Во сне Уошен обнимала Дитя. Она обнимала его с яростью и печалью. Но проснувшись, как это бывает со спящими при пробуждении, обнаружила, что сжимает в объятиях не Дитя, а сам Корабль, его огромное и прекрасное тело из гиперфибры, металла и камня, умоляя не оставлять ее. И, чувствуя внутри ноющую боль, плакала. Потом она проснулась совсем.
Памир сидел на постели, смотрел на нее и молчал. Но внимательный взгляд заметил бы в его глазах и плотно сжатых губах сочувствие и сопереживание.
Однако сейчас Уошен не была столь внимательной. Она всхлипывала, закрыв лицо ладонями, и под конец тихо призналась:
- Мне надо быть не здесь. Я уже должна быть там, честно.

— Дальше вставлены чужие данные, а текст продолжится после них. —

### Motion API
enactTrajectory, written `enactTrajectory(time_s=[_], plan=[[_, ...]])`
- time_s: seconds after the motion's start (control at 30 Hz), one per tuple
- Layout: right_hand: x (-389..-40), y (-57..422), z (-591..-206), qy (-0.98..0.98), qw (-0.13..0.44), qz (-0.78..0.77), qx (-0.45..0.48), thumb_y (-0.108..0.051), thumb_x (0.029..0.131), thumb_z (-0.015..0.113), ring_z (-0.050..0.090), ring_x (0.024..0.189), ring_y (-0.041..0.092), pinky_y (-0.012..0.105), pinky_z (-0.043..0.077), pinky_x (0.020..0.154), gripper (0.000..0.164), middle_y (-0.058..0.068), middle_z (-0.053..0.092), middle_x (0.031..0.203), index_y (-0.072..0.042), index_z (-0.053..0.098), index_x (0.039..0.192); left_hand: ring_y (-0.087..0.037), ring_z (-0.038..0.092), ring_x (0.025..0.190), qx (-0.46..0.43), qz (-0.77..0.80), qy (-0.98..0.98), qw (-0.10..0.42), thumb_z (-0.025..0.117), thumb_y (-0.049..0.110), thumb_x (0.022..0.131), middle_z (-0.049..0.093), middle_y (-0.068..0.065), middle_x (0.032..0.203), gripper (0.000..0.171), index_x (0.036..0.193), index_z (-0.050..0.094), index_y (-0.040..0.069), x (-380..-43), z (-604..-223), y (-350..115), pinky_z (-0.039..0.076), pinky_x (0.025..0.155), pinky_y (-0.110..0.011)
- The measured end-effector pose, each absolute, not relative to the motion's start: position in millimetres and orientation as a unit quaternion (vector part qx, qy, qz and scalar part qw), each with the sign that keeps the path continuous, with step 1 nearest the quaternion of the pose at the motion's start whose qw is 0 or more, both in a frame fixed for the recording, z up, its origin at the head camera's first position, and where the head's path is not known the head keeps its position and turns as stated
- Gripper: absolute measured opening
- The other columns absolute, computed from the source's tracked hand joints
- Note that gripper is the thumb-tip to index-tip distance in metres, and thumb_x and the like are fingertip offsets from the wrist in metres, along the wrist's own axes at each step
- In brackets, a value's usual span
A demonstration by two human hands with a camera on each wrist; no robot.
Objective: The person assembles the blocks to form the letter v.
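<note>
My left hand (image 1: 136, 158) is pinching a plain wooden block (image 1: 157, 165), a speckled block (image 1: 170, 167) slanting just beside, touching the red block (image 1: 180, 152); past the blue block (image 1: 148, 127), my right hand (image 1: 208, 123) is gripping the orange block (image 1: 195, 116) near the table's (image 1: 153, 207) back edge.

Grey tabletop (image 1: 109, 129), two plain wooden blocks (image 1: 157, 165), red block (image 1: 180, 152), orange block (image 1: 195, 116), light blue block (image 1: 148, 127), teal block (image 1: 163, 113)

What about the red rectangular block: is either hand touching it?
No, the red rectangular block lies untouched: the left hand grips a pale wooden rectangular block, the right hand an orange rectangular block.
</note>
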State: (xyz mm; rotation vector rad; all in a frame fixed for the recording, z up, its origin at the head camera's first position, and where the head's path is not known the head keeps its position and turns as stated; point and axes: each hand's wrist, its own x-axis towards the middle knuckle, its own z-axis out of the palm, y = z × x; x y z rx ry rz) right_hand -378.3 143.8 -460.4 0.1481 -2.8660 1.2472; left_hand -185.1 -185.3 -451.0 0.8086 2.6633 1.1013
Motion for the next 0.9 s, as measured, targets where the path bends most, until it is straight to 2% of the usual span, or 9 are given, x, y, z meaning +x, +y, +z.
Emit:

Памир кивнул и, медленно выдохнув воздух, спросил:
- Как много времени это займет?
- Займет что?
- Снова вернуться к Премьеру, упасть ей в ноги и умолять о прощении… Сколько еще продержит она меня взаперти? И как скоро смогу я снова стать капитаном, пусть самым последним?
Перед внутренним взором Уошен вдруг встал окаменевший, более холодный, чем сама смерть, фениксоподобный. Вспомнив об этом наказании и о безжалостности Премьера, она провела пальцем по сомкнутым губам потерянного и вновь обретенного любовника.
- Не делай этого. Никогда.
- Значит, я заточен навеки, так?
- Не знаю. Но не испытывай ее. Не пробуй. Обещай мне. Однако Памир был слишком упрям, даже когда ему предлагали безопасность и покой. Он оттолкнул руку Уошен, дерзко улыбнулся и сказал скорее себе, чем ей:
- Я никогда не менял своих решений. И несобираюсь этого делать.
Первоначально их было шесть - шесть спрятанных глубоко в недрах Корабля топливных баков, каждый размером с хорошую луну. Они представляли собой сферы из гиперфибры с вакуумной изоляцией, которые находились под всеми населенными районами, под сточными водами, под гигантскими реакторами и даже под нутром огромных двигателей.
Каждый бак был почти бездонен.
До них добирались только случайные команды по поддержанию жизнедеятельности корабля или авантюристы. В лодках из аэрогеля они плыли в жидком водороде, не видя ничего, кроме испускаемого их суденышками холодного, света и застывшего гладкого океана, а под ним однородную бездушную ночь, что заставляло большинство посетителей чувствовать себя весьма неуютно и неуверенно.